2. The method of claim 1, wherein said hub is comprised of hardware or software, or a combination thereof.
3. The method of claim 1, wherein said hub is a firewall.
4. The method of claim 1, wherein said hub is an Internet Service Provider (ISP).
5. The method of claim 1, wherein said hub is a cable/ADSL provider.
6. The method of claim 1, wherein said hub is a router.
7. The method of claim 1, wherein said hub is a network hub.
8. The method of claim 1, wherein said content is advertisement(s).
9. The method of claim 1, wherein said content is emergency procedures/numbers.
10. The method of claim 1, wherein said content is announcements.
11. The method of claim 1, wherein said content is the weather.
12. The method of claim 1, wherein said content is services.
13. The method of claim 1, wherein said Internet-site template is a web page.
14. The method of claim 1, wherein said Internet-site template is part of a web page.
15. The method of claim 1, wherein said per user request is direct user-request for local content.
16. The method of claim 1, wherein said user request is a mechanism for substituting Internet-site template(s) with location-specific content.
17. The method of claim 1, wherein said per user request is via a mechanism for adding location-specific content.
18. A method of an ISP providing for web pages a set of APIs to determine general location of user-request (e.g. city), for the purpose of the web site delivering local content.
Description

When a user sends a request to view a page on the Internet, the geographic location of the user may be derived automatically from the request. As the request proceeds from the user to the requested Internet server, each hub/node on the route knows which hub/node preceded it (if only to know where to return the requested information to). In particular, the first hub after the user knows who and where the end user is, and the service provider also knows who the user is (if only for billing purposes).

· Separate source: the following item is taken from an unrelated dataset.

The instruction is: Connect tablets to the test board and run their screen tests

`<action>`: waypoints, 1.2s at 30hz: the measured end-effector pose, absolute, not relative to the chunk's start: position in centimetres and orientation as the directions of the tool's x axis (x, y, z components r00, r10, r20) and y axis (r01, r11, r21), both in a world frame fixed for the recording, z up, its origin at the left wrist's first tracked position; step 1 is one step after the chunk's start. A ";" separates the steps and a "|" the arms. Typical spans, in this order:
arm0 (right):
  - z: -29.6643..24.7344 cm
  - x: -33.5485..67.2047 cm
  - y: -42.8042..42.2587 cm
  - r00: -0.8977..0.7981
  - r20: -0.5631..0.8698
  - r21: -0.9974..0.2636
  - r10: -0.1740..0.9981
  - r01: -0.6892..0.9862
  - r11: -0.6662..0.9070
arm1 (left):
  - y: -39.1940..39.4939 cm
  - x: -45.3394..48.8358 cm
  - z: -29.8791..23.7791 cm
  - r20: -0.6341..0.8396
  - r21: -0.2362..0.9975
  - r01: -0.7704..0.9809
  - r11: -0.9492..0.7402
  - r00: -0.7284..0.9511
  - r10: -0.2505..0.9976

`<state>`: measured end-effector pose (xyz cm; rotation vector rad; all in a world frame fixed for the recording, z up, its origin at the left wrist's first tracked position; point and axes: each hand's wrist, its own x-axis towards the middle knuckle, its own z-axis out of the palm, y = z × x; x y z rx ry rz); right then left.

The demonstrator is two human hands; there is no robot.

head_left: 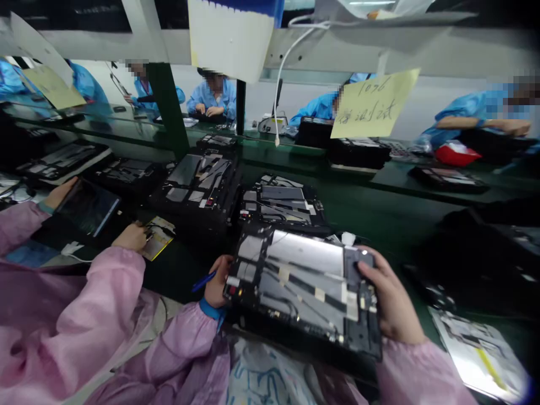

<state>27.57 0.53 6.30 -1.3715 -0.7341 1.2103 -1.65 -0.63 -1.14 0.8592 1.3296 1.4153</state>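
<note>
An opened tablet [307, 287] lies tilted between my hands, its batteries, flat cables and boards facing up. Dark layers show under its near edge; I cannot tell whether these are more tablets. My left hand [217, 284] grips the left edge, with a blue pen [203, 281] sticking out from the same hand. Over on the right edge, my right hand [390, 295] has its thumb on top and its other fingers hidden behind and below. Just beyond is a pile of similar opened tablets [282, 197].
A taller stack of opened tablets [198, 180] stands left of that pile. At my left, a co-worker's hand [133, 236] is by a yellow-edged part [159, 239]. A silvery panel [476, 349] lies at right. A shelf with a hanging note [373, 104] and white cable [277, 101] crosses above.
</note>
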 end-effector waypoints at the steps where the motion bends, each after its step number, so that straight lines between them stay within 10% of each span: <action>1: 5.1 27.3 -0.4 0.243 -0.299 -0.944 0.923 -0.213 -0.251 | -0.7 -2.2 -0.9 -0.104 0.991 -0.116 0.072 -0.305 0.946; 6: -0.4 25.8 -1.7 0.121 -0.344 -0.936 0.931 -0.125 -0.329 | -1.1 -4.0 -0.5 -0.035 0.961 0.256 0.104 -0.263 0.964; 11: -3.6 25.3 -1.7 0.197 0.143 -0.857 0.970 0.515 0.022 | -1.6 -3.5 -0.4 0.012 0.935 0.350 0.055 -0.186 0.982; 15: -4.6 24.2 -2.8 -0.037 0.206 -0.645 0.978 0.747 0.164 | -1.4 -3.1 0.2 -0.036 0.898 0.428 0.103 -0.162 0.986; 36: -3.6 24.1 -2.9 -0.110 0.326 -0.649 0.939 0.697 0.306 | 0.3 -3.6 1.7 -0.048 0.862 0.494 0.112 -0.141 0.989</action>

Using this information, such a hub may provide local content to the user, either by direct request from the user, or by supplanting local content in Internet pages, in areas reserved for such purpose. Alternatively, Internet pages themselves can use the locality of the user, either by tracing the request or getting that information from “upstream” nodes (with user consent, of course).

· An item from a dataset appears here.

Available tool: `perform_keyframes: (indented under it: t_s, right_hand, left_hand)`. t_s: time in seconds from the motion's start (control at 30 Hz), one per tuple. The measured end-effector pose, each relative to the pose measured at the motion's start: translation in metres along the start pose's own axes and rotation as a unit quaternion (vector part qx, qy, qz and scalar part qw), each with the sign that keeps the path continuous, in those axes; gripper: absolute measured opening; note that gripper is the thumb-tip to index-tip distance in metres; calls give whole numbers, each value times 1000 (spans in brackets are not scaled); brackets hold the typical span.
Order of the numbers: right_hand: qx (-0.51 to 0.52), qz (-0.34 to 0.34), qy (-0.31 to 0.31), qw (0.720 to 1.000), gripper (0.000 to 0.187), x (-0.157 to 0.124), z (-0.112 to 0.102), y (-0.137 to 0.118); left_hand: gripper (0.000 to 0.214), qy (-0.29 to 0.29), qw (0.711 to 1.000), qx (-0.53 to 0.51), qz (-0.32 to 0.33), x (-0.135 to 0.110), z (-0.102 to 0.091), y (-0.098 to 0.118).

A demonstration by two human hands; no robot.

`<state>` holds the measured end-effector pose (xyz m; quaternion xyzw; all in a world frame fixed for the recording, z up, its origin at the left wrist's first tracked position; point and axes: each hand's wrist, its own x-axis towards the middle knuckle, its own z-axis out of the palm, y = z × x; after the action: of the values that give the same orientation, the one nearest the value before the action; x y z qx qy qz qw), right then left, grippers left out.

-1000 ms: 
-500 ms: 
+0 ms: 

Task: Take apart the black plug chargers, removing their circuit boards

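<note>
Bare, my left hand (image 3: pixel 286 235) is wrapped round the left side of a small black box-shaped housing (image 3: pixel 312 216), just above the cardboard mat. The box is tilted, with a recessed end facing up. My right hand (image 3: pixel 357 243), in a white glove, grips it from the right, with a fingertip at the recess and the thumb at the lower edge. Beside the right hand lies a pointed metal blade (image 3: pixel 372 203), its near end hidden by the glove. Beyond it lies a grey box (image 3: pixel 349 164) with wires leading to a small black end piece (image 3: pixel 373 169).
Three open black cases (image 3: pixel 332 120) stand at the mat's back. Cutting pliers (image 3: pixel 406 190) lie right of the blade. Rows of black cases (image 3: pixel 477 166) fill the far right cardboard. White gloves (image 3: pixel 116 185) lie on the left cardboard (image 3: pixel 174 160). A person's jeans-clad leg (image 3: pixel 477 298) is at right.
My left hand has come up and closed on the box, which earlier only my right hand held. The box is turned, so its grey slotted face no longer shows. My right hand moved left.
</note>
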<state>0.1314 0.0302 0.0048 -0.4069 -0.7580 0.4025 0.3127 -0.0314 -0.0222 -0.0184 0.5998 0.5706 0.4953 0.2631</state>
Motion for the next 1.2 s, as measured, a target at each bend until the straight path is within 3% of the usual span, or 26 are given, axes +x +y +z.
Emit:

There were previous attempts, of course, to couple web pages with the geographic location of the user, both covert (e.g. cookies, spyware), and overt (e.g. online registration forms, links to geographic-specific pages). Using another method, examining the IP address of the user, the country of origin may be inferred, which is not very useful. U.S. Pat. No. 6,629,136 to Naidoo, 1999 proposed to use the user-registration information on the network/Internet server, while U.S. Pat. No. 6,757,740 to Parekh et al., 2000) proposes back-tracing the user request to its source. Both of the above patents suggest some central database for storing the user-locations or local content, with elaborate look-up and authentication required to use this information. This is counter to the Internet, where users and web sites are distributed, by definition.

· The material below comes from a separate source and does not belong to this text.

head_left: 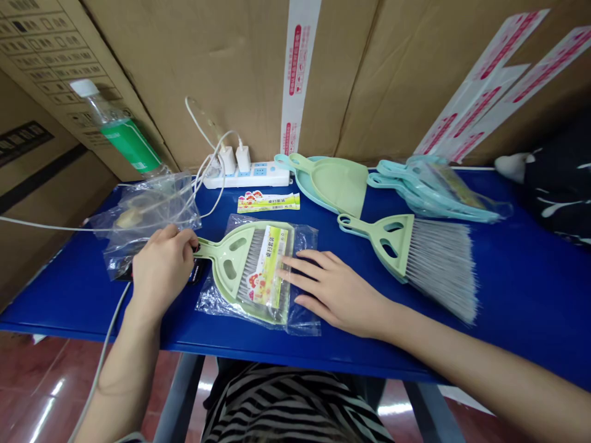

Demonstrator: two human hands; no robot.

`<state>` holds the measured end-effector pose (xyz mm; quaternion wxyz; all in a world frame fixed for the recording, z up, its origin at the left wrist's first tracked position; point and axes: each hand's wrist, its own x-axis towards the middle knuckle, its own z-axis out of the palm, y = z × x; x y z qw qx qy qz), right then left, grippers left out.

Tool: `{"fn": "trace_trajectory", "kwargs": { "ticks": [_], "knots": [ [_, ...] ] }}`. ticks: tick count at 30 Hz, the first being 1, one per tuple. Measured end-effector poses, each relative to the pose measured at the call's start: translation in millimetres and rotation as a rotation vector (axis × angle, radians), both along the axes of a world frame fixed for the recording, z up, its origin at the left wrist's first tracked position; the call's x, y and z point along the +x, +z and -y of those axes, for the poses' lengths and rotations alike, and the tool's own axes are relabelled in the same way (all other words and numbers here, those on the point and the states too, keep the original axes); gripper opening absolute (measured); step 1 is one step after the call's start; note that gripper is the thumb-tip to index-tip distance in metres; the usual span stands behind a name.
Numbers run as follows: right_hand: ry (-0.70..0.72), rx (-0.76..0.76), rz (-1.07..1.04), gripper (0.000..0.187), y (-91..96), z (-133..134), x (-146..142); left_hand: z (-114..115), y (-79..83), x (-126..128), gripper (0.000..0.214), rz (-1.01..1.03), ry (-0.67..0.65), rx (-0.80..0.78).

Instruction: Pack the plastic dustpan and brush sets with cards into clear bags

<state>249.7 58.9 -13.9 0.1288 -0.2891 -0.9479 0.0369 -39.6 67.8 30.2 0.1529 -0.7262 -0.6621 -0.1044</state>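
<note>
A pale green hand brush [231, 261] with grey bristles lies inside a clear plastic bag [305, 314], a printed paper label [266, 266] on top of it. My left hand [161, 274] closes around the brush's handle end, over a small black item [199, 272]. My right hand [335, 292] rests flat with fingers apart, its fingertips on the bag beside the label. A loose green brush [401, 246] lies to the right of my right hand, not touching it. A crumpled clear bag [138, 215] sits behind my left hand.
The blue table [521, 295] holds green and teal dustpans [335, 183], bagged teal sets [438, 191], a paper label strip [268, 202], and a white power strip [247, 176] with trailing cables. A plastic bottle [115, 126] leans against cardboard boxes [231, 74] behind.
</note>
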Motion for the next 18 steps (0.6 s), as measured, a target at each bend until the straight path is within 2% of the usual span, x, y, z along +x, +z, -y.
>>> {"fn": "trace_trajectory", "kwargs": {
  "ticks": [4,8,10,12,15,16,18],
  "knots": [
    [0.022,0.051,0.022,0.042,3.1,1,1,0,-0.4,0,0.026,0.018,0.004,-0.012],
    [-0.016,0.178,-0.007,0.039,6.1,-5,13,0,-3.0,1,0.026,0.043,0.023,0.030],
    [-0.036,0.230,0.003,0.040,6.0,-11,21,1,-3.8,3,0.027,0.101,-0.048,0.056],
    [-0.039,0.247,0.045,0.046,4.9,-18,28,4,-3.3,7,0.028,0.206,-0.265,-0.017],
    [-0.035,0.240,0.094,0.054,2.9,-27,33,11,-1.6,15,0.020,0.336,-0.725,-0.282],
    [-0.036,0.245,0.098,0.053,2.5,-29,33,14,-1.7,18,0.018,0.346,-0.837,-0.354],
    [-0.034,0.277,0.095,0.046,2.6,-31,30,18,-3.7,24,0.017,0.322,-0.971,-0.429]
  ]
}}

Accordingly, several objects and advantages of this invention are:

  • (a) It uses readily available knowledge, requires no registration, no prior knowledge, no authentication, no fancy tracing mechanisms, and is advantageous to all parties involved.
  • (b) It can provide local content with or without expressed user consent.
  • (c) Its function relies only on the location of the Internet user, and doesn't even need to know who the user is who is making the request.
  • (d) It introduces the concept of substitutable web-page templates, where sub-sections of a web page may be substituted for local content.

With the smarts in the hub (in the Internet Service Provider (ISP), for example), the web site does not need to know the location of the user. It may just reserve sub sections of its web page for local content, to be filled in by the hub as the page is returned from the web site server to the user. As the hub may intercept the Internet traffic, both on the way out (the request) and on the way back in (the requested web page), it may do more than just pass the information along to its next destination. In fact, it already does more that reroute/retransmit the information: Firewalls are common nowadays, that can filter both outgoing and incoming Internet traffic. Such filters usually either permit or forbid the information to go through.

What is proposed here is the next step: Change the information (coming back from the web), by substituting some sections of the web page, some “filler” which is put there by the web site in the intent that it be replaced, with local content, also by consent of the web site.

The user need not know about this replacement, or not care, as he/she expects to see some advertisements or other content, never knowing which ads or other content may pop up. And the user's location or other private information is not compromised, as it never leaves the hub.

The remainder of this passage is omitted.